EXERCISE DESCRIPTION:
Nothing in the records should be changed in the copy, though the pictures must be left out.

LISTED RECORDS:
=======
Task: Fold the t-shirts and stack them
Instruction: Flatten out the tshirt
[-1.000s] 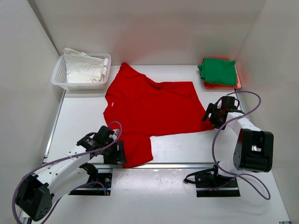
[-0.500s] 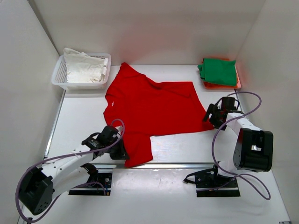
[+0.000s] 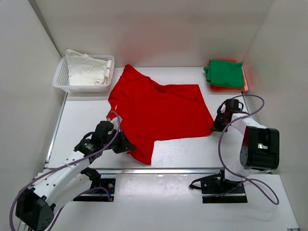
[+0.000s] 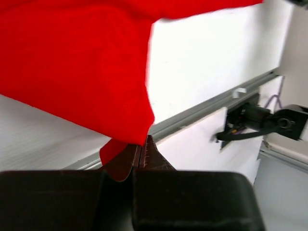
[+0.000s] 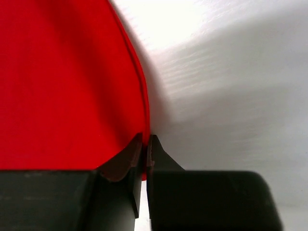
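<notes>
Mid-table lies one red shirt (image 3: 161, 108), left gripper (image 3: 126, 145) and right gripper (image 3: 216, 126) clamped on it; far right, one green shirt (image 3: 224, 73) tops one orange (image 3: 231, 89).

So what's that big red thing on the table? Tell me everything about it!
It's a bright red t-shirt, soft plain cloth, spread mostly flat across the middle of the white table, a bit wrinkled. One corner pokes toward the back, and one flap reaches toward the near edge. The left gripper pinches that near flap, and the right gripper pinches its near right corner.
</notes>
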`<control>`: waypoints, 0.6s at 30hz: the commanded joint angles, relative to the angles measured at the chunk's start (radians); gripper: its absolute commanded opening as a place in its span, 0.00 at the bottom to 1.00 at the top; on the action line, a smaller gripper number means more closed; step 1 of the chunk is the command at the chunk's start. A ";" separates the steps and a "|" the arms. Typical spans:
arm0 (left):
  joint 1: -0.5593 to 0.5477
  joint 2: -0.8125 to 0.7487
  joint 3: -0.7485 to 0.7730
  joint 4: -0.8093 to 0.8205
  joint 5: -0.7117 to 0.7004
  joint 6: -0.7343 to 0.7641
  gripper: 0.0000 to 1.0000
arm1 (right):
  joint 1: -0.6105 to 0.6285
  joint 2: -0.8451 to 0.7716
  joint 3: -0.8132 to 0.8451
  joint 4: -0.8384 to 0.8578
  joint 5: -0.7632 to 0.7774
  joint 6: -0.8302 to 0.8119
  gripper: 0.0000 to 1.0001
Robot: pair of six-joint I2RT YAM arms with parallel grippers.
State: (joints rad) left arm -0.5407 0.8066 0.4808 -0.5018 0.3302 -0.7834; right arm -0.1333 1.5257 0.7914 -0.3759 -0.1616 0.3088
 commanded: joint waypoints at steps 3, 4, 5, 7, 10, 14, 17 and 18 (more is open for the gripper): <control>0.079 -0.055 0.192 -0.072 0.061 0.077 0.00 | 0.001 -0.183 0.068 -0.089 -0.053 -0.007 0.00; 0.093 -0.063 0.261 -0.087 0.064 0.087 0.00 | 0.001 -0.228 0.077 -0.113 -0.059 0.001 0.01; 0.126 -0.058 0.300 -0.107 0.067 0.105 0.00 | -0.002 -0.260 0.097 -0.141 -0.067 -0.003 0.00; 0.169 -0.055 0.453 -0.130 0.081 0.128 0.00 | -0.006 -0.353 0.132 -0.191 -0.091 -0.007 0.01; 0.212 -0.030 0.646 -0.149 0.052 0.150 0.00 | -0.017 -0.447 0.195 -0.248 -0.150 -0.007 0.00; 0.225 0.080 0.895 -0.155 -0.003 0.180 0.00 | -0.019 -0.507 0.305 -0.303 -0.190 0.007 0.01; 0.242 0.152 1.039 -0.143 0.012 0.177 0.00 | -0.028 -0.507 0.376 -0.337 -0.219 0.003 0.00; 0.251 0.167 1.044 -0.123 0.021 0.173 0.00 | -0.025 -0.519 0.393 -0.334 -0.231 0.007 0.00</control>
State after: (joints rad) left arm -0.3126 0.9154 1.4639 -0.6273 0.3477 -0.6281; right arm -0.1474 1.0080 1.1294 -0.6575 -0.3374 0.3115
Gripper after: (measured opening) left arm 0.019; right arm 0.028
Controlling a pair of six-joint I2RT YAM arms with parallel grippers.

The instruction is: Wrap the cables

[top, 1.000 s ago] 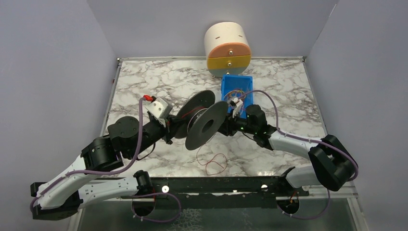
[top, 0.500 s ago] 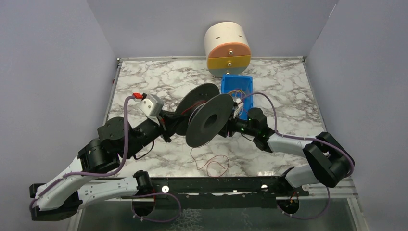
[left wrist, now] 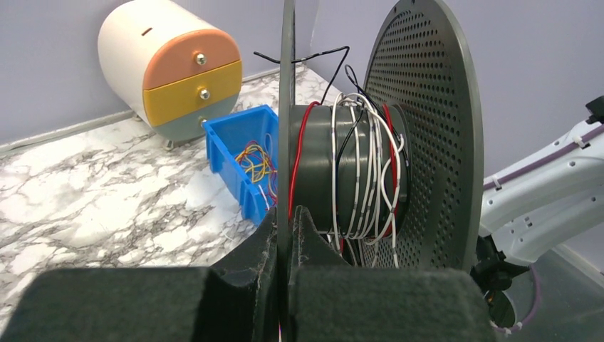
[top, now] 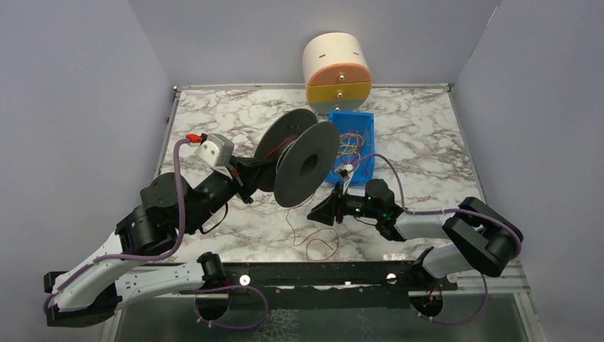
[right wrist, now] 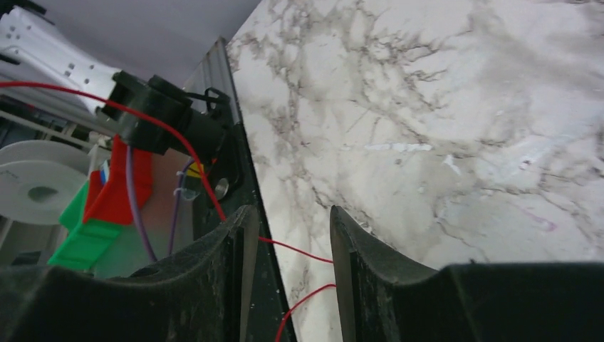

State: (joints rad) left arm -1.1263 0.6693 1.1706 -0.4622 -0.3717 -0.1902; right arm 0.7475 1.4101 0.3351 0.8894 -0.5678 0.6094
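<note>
- Left wrist: left fingers (left wrist: 251, 260) pinch the near flange of the spool (left wrist: 427, 142), held upright.
- Right wrist: right fingers (right wrist: 360, 246) spread, red wire (right wrist: 295, 251) passing between, low over bench (right wrist: 427, 107).

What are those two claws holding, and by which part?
The left gripper clamps the spool by the rim of one flange. The right gripper is open, holding nothing; a red wire passes between its jaws.

Spool (left wrist: 356, 171) stands on edge, one flange between the left gripper's (left wrist: 286, 217) fingers. Ahead-left of that gripper: bin (left wrist: 231, 139) on table (top: 235, 121), wires (left wrist: 255, 160) in it, drawers (left wrist: 178, 71) just behind. Right gripper (right wrist: 288, 228) lies low, before the spool; cable (right wrist: 292, 249) crosses between its fingers.
</note>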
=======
FINISHED TASK:
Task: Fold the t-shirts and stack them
Instruction: Flatten out the tshirt
[-1.000s] 
[-0.500s] 
[+0.000s] 
[+0.000s] 
[+0.000s] 
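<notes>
Mid-table lies one red shirt (image 3: 161, 108), left gripper (image 3: 126, 145) and right gripper (image 3: 216, 126) clamped on it; far right, one green shirt (image 3: 224, 73) tops one orange (image 3: 231, 89).

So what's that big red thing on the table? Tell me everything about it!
It's a bright red t-shirt, soft plain cloth, spread mostly flat across the middle of the white table, a bit wrinkled. One corner pokes toward the back, and one flap reaches toward the near edge. The left gripper pinches that near flap, and the right gripper pinches its near right corner.
</notes>
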`<control>`: waypoints, 0.6s at 30hz: the commanded joint angles, relative to the angles measured at the chunk's start (radians); gripper: its absolute commanded opening as a place in its span, 0.00 at the bottom to 1.00 at the top; on the action line, a smaller gripper number means more closed; step 1 of the chunk is the command at the chunk's start. A ";" separates the steps and a "|" the arms. Typical spans:
arm0 (left):
  joint 1: -0.5593 to 0.5477
  joint 2: -0.8125 to 0.7487
  joint 3: -0.7485 to 0.7730
  joint 4: -0.8093 to 0.8205
  joint 5: -0.7117 to 0.7004
  joint 6: -0.7343 to 0.7641
  gripper: 0.0000 to 1.0000
arm1 (right):
  joint 1: -0.6105 to 0.6285
  joint 2: -0.8451 to 0.7716
  joint 3: -0.8132 to 0.8451
  joint 4: -0.8384 to 0.8578
  joint 5: -0.7632 to 0.7774
  joint 6: -0.8302 to 0.8119
  gripper: 0.0000 to 1.0001
Robot: pair of six-joint I2RT YAM arms with parallel grippers.
State: (joints rad) left arm -0.5407 0.8066 0.4808 -0.5018 0.3302 -0.7834; right arm -0.1333 1.5257 0.7914 -0.3759 -0.1616 0.3088
 commanded: joint waypoints at steps 3, 4, 5, 7, 10, 14, 17 and 18 (more is open for the gripper): <control>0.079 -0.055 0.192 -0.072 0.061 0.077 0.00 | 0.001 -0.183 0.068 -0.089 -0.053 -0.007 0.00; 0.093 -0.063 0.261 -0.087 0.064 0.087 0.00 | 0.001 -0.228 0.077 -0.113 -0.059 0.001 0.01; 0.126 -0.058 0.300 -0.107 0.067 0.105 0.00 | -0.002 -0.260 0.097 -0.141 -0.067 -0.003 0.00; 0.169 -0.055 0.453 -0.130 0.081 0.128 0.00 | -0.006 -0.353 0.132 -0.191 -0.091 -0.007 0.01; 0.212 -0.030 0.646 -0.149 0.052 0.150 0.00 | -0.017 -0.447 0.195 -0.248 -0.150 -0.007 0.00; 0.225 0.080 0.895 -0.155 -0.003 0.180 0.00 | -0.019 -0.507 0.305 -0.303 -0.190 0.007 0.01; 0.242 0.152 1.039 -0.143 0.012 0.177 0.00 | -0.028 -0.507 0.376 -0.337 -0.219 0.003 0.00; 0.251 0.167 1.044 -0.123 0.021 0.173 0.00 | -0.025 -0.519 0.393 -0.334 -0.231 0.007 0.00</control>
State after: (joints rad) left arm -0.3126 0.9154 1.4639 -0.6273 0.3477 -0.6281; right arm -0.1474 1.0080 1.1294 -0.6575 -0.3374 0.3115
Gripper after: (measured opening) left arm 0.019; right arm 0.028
Controlling a pair of six-joint I2RT YAM arms with parallel grippers.

The instruction is: Wrap the cables

[top, 1.000 s ago] 
[top, 0.500 s ago] 
[left wrist, now] 
[top, now] 
[right wrist, now] 

State: (joints rad) left arm -1.1263 0.6693 1.1706 -0.4622 -0.3717 -0.1902; right arm 0.7475 1.4101 0.3351 0.8894 -0.5678 0.6094
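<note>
- Left wrist: left fingers (left wrist: 251, 260) pinch the near flange of the spool (left wrist: 427, 142), held upright.
- Right wrist: right fingers (right wrist: 360, 246) spread, red wire (right wrist: 295, 251) passing between, low over bench (right wrist: 427, 107).

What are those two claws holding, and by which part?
The left gripper clamps the spool by the rim of one flange. The right gripper is open, holding nothing; a red wire passes between its jaws.

Spool (left wrist: 356, 171) stands on edge, one flange between the left gripper's (left wrist: 286, 217) fingers. Ahead-left of that gripper: bin (left wrist: 231, 139) on table (top: 235, 121), wires (left wrist: 255, 160) in it, drawers (left wrist: 178, 71) just behind. Right gripper (right wrist: 288, 228) lies low, before the spool; cable (right wrist: 292, 249) crosses between its fingers.
</note>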

That completes the output.